-- Opening Marker --
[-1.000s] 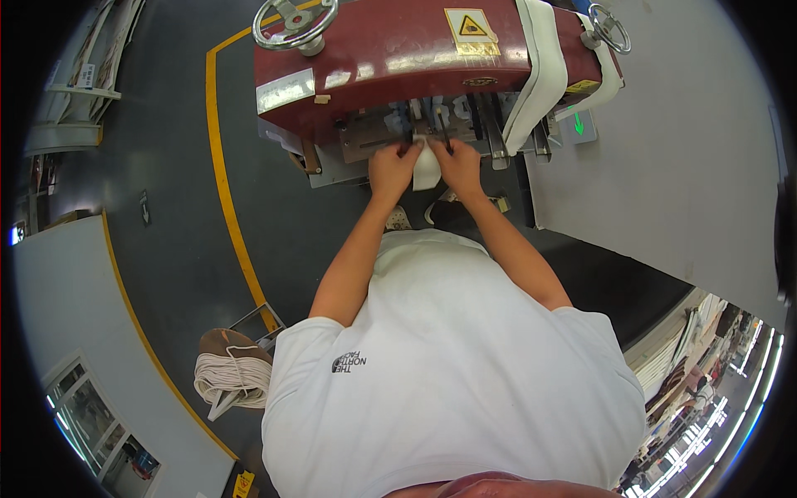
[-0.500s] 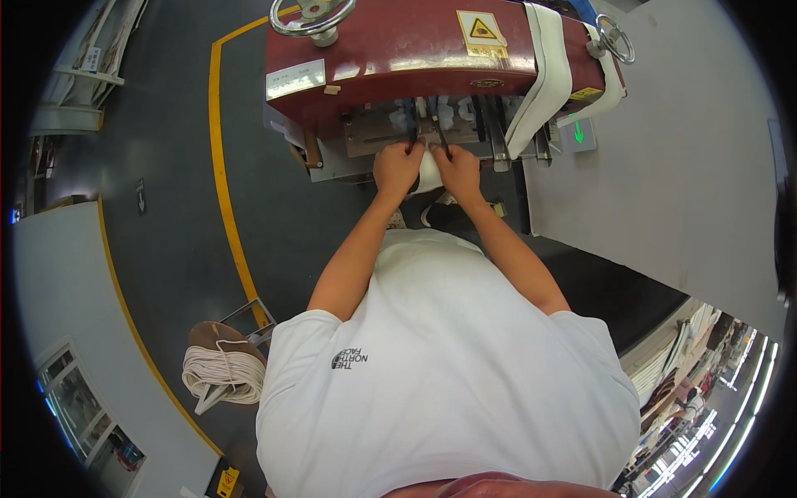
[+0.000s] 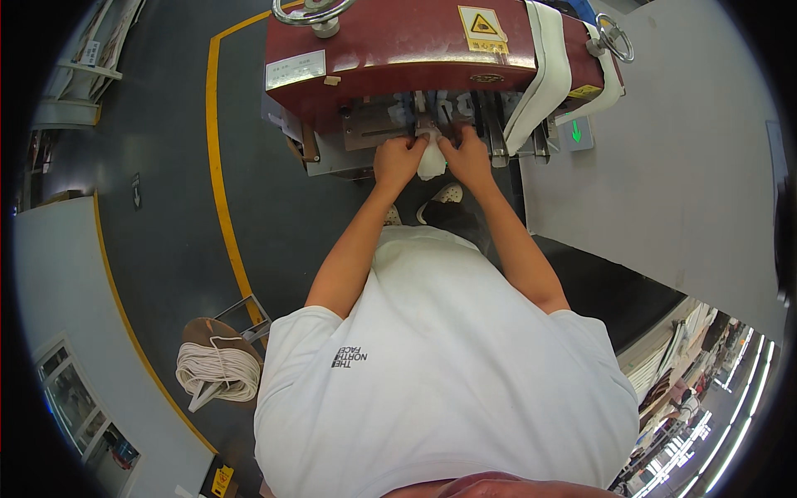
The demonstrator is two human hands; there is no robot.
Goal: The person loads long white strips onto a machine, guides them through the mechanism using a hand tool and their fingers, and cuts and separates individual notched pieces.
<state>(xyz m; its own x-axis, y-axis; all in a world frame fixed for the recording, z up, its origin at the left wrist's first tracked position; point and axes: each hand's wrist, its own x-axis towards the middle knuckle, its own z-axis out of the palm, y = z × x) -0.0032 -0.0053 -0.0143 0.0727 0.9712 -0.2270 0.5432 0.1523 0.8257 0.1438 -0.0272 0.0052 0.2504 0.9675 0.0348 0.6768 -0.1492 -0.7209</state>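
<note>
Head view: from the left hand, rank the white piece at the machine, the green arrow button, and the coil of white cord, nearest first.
From the left hand:
1. White piece, held between both hands at the red machine's front.
2. Green arrow button, off to the right on the machine's side.
3. Coil of white cord, on the floor stand, lower left, far behind.

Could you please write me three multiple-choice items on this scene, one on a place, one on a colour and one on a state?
1. Where does the coil of white cord lie?
A. on the stool at the person's left
B. on top of the machine
C. over the person's shoulder

2. What colour is the machine's housing?
A. green
B. dark red
C. blue

3. How is the white piece held?
A. by the left hand alone
B. by no hand
C. between both hands, right hand too

Answers: 1 A, the coil sits lower left; 2 B, the casing is dark red; 3 C, both hands pinch it.
</note>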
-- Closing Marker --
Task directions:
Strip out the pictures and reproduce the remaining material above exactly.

Final answer:
[-1.000s] 
[-0.500s] 
[+0.000s] 
The demonstrator is two human hands; there is no robot.
Goal: The person loads long white strips onto a machine, guides them through the mechanism using a hand tool and their fingers, and cuts and separates individual notched pieces.
<state>(xyz m; its own x-axis, y-axis; all in a world frame fixed for the recording, z up, its origin at the left wrist's first tracked position; point and axes: each hand's wrist, its own x-axis towards the middle knuckle, its own z-axis out of the palm, y = z × x) -0.0032 -0.0053 -0.0143 0.0727 0.9712 -0.2270 0.5432 0.1523 0.8257 0.1438 -0.0272 0.0052 0.2504 0.9675 0.0348 0.6768 -0.1492 -0.7209</state>
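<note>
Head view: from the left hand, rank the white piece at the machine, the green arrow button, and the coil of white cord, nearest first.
From the left hand:
1. White piece, held between both hands at the red machine's front.
2. Green arrow button, off to the right on the machine's side.
3. Coil of white cord, on the floor stand, lower left, far behind.

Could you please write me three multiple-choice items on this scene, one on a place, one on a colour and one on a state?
1. Where does the coil of white cord lie?
A. on the stool at the person's left
B. on top of the machine
C. over the person's shoulder

2. What colour is the machine's housing?
A. green
B. dark red
C. blue

3. How is the white piece held?
A. by the left hand alone
B. by no hand
C. between both hands, right hand too

Answers: 1 A, the coil sits lower left; 2 B, the casing is dark red; 3 C, both hands pinch it.
</note>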

No additional lines are needed for this answer.